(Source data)
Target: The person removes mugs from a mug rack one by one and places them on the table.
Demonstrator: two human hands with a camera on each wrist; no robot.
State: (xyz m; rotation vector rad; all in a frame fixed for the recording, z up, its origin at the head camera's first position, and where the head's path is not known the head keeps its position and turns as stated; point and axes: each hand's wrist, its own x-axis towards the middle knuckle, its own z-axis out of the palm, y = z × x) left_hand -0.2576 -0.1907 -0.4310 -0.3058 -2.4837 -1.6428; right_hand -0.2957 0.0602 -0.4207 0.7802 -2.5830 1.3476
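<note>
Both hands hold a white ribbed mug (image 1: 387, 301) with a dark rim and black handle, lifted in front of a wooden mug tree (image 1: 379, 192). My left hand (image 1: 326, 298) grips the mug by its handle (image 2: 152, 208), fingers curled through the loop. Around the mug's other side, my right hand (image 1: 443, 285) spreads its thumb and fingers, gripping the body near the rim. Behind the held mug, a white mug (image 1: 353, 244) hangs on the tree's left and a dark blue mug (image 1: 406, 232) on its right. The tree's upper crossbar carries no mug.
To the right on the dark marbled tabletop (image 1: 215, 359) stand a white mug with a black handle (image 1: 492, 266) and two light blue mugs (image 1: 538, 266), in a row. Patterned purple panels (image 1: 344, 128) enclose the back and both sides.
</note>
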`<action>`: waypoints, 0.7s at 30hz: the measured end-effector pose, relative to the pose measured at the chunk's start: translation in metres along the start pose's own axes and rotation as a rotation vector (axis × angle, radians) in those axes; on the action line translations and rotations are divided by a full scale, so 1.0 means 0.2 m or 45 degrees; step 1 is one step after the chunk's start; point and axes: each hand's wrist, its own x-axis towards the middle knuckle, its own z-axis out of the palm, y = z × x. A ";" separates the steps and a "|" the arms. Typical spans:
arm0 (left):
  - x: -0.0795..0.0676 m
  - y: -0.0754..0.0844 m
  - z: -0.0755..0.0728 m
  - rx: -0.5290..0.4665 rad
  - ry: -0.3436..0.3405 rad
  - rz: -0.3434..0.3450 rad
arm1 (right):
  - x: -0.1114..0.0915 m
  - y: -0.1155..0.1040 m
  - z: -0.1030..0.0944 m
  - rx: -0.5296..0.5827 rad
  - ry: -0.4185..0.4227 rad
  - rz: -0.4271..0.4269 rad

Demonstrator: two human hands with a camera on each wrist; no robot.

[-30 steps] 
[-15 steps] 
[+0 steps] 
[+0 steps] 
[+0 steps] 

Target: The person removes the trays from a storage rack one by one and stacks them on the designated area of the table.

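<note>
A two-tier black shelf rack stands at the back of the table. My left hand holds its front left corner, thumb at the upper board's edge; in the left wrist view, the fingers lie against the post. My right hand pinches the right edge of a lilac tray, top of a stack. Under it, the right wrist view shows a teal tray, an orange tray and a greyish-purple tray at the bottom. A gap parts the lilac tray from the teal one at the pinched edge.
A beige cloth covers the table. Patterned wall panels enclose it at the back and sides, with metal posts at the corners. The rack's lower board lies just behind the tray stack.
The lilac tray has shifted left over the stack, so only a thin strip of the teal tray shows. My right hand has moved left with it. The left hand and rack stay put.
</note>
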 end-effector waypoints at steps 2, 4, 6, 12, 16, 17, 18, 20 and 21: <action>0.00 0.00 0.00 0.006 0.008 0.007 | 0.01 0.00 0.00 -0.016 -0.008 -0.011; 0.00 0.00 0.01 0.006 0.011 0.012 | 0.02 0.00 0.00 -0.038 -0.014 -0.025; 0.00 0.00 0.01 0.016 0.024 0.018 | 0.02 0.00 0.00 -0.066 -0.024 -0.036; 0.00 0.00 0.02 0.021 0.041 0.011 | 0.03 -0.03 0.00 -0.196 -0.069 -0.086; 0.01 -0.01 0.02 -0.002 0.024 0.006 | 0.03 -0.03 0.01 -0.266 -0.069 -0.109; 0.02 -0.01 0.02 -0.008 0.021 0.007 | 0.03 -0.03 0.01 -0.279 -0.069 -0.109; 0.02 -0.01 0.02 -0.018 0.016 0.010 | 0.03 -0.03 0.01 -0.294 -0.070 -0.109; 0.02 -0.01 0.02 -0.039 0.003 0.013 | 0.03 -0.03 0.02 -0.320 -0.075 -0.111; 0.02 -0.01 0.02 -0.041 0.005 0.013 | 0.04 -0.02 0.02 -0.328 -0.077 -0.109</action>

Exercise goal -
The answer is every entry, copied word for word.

Answer for this exercise -
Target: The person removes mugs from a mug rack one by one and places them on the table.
Demonstrator: two human hands with a camera on each wrist; no robot.
State: (xyz m; rotation vector rad; all in a frame fixed for the recording, z up, its origin at the head camera's first position, and where the head's path is not known the head keeps its position and turns as stated; point and axes: each hand's wrist, its own x-axis towards the middle knuckle, its own z-axis out of the palm, y = z × x) left_hand -0.2576 -0.1907 -0.4310 -0.3058 -2.4837 -1.6428; right_hand -0.2957 0.0602 -0.4207 0.7802 -2.5830 1.3476
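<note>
Both hands hold a white ribbed mug (image 1: 387, 301) with a dark rim and black handle, lifted in front of a wooden mug tree (image 1: 379, 192). My left hand (image 1: 326, 298) grips the mug by its handle (image 2: 152, 208), fingers curled through the loop. Around the mug's other side, my right hand (image 1: 443, 285) spreads its thumb and fingers, gripping the body near the rim. Behind the held mug, a white mug (image 1: 353, 244) hangs on the tree's left and a dark blue mug (image 1: 406, 232) on its right. The tree's upper crossbar carries no mug.
To the right on the dark marbled tabletop (image 1: 215, 359) stand a white mug with a black handle (image 1: 492, 266) and two light blue mugs (image 1: 538, 266), in a row. Patterned purple panels (image 1: 344, 128) enclose the back and both sides.
</note>
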`<action>`: waypoints, 0.7s at 30hz: the measured end-effector pose, relative to the pose measured at the chunk's start: translation in metres along the start pose's own axes and rotation as a rotation vector (axis × angle, radians) in those axes; on the action line translations and rotations are divided by a full scale, so 1.0 means 0.2 m or 45 degrees; step 1 is one step after the chunk's start; point and axes: each hand's wrist, its own x-axis towards the middle knuckle, its own z-axis out of the palm, y = z × x. A ";" separates the steps and a "|" the arms. Typical spans:
arm0 (left):
  - x: -0.0795..0.0676 m
  - y: -0.0754..0.0844 m
  - z: -0.0755..0.0728 m
  - rx: -0.5290..0.4665 rad
  - ry: -0.3436..0.3405 rad
  - rz: -0.3434..0.3450 rad
arm1 (right):
  - x: -0.1114..0.0915 m
  - y: -0.1155..0.1040 m
  - z: -0.1030..0.0944 m
  - rx: -0.5296..0.5827 rad
  - ry: -0.4185..0.4227 rad
  - rz: -0.4271..0.4269 rad

Demonstrator: two human hands with a camera on each wrist; no robot.

[-30 steps] 
[-15 steps] 
[+0 steps] 
[+0 steps] 
[+0 steps] 

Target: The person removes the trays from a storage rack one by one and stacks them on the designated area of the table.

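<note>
A two-tier black shelf rack stands at the back of the table. My left hand holds its front left corner, thumb at the upper board's edge; in the left wrist view, the fingers lie against the post. My right hand pinches the right edge of a lilac tray, top of a stack. Under it, the right wrist view shows a teal tray, an orange tray and a greyish-purple tray at the bottom. A gap parts the lilac tray from the teal one at the pinched edge.
A beige cloth covers the table. Patterned wall panels enclose it at the back and sides, with metal posts at the corners. The rack's lower board lies just behind the tray stack.
The lilac tray has shifted left over the stack, so only a thin strip of the teal tray shows. My right hand has moved left with it. The left hand and rack stay put.
</note>
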 end-effector waypoints at steps 2, 4, 6, 12, 16, 17, 18, 20 and 21: <action>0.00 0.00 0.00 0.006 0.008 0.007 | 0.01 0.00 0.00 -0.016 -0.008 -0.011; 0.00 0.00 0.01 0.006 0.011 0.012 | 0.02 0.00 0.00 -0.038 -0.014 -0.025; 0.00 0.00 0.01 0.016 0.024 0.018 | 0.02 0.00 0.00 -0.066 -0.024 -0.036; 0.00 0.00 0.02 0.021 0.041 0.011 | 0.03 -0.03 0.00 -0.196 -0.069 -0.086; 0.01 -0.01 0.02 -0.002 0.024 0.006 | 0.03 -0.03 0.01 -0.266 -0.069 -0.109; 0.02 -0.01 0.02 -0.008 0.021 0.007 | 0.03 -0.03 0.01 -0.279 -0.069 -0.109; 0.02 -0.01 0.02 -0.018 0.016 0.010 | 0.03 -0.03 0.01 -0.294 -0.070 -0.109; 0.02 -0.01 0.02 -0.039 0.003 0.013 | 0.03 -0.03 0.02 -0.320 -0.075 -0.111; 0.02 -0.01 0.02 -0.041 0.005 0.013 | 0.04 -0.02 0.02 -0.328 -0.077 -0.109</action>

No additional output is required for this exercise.